At first I resented the way Marius looked at me. His mind seemed to say, there is a woman and there are six hundred drachma a month, which shall I choose? Being Greek he chose the money and the look of indecision gradually faded from his eyes.

The peasants bought no firewood. At night they stole what wood they needed from the estate. Their thieving made Marius furious. He would hide behind the trees all night to see if he could catch them. They managed to cut down several cypress trees one night when he was out drinking ouzo with his cronies. Sickness always followed his drinking bouts. He would remain in bed the following day, and I would pass him some food through the panel of his door. He was racked with remorse on such occasions—the only time he was young. He was sorry in an irritable way like a child who had made himself sick with a box of stolen chocolates.

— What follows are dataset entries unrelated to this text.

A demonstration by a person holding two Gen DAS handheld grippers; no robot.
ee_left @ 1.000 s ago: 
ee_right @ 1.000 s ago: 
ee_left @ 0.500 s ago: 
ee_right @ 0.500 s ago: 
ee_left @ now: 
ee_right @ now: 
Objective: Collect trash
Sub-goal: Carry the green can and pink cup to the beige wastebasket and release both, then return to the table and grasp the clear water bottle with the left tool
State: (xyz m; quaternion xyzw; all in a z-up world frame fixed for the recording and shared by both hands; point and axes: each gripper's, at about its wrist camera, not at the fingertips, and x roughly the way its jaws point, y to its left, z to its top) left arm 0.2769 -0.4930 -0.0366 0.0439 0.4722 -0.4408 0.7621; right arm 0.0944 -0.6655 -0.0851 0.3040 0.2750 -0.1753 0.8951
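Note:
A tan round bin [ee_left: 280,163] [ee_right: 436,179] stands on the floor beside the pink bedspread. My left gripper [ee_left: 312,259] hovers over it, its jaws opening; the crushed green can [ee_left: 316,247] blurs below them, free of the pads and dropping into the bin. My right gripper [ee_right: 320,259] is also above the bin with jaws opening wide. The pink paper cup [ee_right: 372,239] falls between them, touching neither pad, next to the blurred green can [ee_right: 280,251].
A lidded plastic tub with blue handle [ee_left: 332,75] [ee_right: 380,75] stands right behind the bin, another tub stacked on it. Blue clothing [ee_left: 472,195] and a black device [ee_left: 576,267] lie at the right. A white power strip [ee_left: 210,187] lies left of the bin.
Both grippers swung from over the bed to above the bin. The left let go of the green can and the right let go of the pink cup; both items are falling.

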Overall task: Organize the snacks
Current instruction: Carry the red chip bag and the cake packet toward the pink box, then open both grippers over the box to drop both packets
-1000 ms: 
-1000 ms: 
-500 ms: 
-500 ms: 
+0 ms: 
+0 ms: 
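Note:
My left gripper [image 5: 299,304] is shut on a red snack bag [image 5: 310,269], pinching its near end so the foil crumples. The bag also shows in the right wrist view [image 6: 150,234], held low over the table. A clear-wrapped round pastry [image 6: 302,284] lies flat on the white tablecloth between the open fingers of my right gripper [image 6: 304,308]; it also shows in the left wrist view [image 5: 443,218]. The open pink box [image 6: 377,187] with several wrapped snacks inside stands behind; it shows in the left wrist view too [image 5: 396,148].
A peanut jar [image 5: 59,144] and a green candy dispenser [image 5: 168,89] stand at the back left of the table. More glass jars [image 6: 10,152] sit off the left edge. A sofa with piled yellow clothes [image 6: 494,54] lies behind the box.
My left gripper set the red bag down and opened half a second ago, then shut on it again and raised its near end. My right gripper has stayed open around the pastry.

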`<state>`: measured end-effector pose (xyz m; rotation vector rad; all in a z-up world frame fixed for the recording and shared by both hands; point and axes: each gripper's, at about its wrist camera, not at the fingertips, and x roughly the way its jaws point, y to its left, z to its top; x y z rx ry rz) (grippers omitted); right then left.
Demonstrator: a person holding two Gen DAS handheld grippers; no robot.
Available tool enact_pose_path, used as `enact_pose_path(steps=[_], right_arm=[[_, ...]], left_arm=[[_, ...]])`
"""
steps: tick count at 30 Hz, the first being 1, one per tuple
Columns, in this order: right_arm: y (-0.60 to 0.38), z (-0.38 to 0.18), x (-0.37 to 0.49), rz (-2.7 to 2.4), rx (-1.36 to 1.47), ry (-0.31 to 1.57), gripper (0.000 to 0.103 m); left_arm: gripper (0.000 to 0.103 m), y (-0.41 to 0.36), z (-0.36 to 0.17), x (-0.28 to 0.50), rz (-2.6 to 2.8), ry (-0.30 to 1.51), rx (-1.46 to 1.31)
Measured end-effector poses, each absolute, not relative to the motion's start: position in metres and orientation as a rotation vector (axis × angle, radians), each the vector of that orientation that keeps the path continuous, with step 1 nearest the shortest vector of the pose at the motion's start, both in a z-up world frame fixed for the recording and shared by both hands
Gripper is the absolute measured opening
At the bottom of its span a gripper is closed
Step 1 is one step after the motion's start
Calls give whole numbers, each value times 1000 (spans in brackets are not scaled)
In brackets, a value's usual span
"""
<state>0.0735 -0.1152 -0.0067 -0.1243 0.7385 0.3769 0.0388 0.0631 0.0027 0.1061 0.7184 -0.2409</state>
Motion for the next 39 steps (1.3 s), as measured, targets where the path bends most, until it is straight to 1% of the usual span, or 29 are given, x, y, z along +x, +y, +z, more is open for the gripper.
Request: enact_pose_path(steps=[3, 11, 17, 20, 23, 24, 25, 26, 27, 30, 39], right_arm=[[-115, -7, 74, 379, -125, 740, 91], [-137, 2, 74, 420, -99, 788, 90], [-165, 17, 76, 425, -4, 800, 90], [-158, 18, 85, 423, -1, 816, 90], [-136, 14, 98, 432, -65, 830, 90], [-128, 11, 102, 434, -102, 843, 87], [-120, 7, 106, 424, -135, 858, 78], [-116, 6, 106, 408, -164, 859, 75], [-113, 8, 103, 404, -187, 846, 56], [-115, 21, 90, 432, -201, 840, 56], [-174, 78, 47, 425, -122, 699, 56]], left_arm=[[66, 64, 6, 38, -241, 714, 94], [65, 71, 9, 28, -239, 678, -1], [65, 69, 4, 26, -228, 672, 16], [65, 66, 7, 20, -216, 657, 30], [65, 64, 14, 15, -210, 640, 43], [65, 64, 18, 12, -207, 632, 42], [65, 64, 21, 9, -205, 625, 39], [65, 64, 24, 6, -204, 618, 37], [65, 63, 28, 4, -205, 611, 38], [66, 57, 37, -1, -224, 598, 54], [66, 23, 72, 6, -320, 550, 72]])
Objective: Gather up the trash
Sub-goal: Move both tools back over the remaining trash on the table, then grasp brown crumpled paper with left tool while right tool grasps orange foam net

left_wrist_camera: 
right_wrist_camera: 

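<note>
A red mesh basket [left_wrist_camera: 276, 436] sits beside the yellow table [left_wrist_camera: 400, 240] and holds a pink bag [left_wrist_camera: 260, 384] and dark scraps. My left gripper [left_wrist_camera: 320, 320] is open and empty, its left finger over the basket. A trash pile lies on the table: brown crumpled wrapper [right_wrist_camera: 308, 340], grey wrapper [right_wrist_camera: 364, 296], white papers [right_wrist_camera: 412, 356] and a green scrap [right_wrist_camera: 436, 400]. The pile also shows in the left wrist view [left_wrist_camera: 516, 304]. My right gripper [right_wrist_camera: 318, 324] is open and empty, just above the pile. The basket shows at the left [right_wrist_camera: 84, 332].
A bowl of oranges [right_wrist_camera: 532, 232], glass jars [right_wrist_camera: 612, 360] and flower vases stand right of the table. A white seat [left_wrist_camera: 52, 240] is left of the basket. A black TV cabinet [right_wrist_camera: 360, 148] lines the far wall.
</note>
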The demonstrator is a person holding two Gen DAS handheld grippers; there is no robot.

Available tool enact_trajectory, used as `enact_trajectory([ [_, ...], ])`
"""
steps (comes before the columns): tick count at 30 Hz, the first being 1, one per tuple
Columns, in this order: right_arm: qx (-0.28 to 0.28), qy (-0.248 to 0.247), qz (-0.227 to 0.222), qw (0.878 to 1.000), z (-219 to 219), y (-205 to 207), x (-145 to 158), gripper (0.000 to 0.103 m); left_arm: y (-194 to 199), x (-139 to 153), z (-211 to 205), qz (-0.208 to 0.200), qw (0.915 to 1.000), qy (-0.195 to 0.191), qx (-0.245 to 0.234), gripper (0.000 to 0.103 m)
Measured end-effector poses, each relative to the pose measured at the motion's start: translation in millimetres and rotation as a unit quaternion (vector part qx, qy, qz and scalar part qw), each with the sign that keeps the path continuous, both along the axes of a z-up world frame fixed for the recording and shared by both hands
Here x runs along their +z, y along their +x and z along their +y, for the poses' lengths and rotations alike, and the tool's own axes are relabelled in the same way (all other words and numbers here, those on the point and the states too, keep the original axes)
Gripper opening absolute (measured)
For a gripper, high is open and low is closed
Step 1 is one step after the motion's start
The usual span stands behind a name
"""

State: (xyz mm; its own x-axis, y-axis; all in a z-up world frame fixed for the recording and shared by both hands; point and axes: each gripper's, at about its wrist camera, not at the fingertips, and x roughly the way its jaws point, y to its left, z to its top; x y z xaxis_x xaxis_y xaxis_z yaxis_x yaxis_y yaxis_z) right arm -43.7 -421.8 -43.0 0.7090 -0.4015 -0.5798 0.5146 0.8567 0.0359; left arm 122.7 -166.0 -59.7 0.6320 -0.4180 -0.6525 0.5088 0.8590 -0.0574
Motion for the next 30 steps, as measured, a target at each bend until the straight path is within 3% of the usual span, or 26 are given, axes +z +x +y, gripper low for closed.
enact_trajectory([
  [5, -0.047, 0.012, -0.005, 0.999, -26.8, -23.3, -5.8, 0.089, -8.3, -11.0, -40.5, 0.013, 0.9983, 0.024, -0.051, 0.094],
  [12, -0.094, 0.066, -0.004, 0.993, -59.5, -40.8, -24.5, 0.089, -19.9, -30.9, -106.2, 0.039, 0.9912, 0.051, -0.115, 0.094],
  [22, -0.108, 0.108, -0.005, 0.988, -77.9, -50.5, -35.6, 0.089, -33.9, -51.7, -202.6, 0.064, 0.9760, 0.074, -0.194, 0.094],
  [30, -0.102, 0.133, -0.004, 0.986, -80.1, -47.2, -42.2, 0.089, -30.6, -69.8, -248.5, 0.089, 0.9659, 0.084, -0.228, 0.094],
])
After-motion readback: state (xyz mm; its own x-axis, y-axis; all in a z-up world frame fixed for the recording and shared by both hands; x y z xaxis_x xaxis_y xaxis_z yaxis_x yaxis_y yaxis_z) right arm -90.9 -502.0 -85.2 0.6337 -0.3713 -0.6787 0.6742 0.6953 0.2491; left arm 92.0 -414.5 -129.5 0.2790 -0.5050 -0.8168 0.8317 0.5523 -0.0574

His mother sent a man out one day to talk with him about buying the property. The idea of selling it put him into a rage. He refused to talk with the man. It wasn’t love of the place which kept his tenacious grip on it. He feared that his future practice of law might not yield him a living. He said that, when he finished his studies at Athens, he would go to Italy and study olive cultivation with the idea of the extensive export of oil. Sometimes he mentioned a highly-powered car which he meant to have in any case.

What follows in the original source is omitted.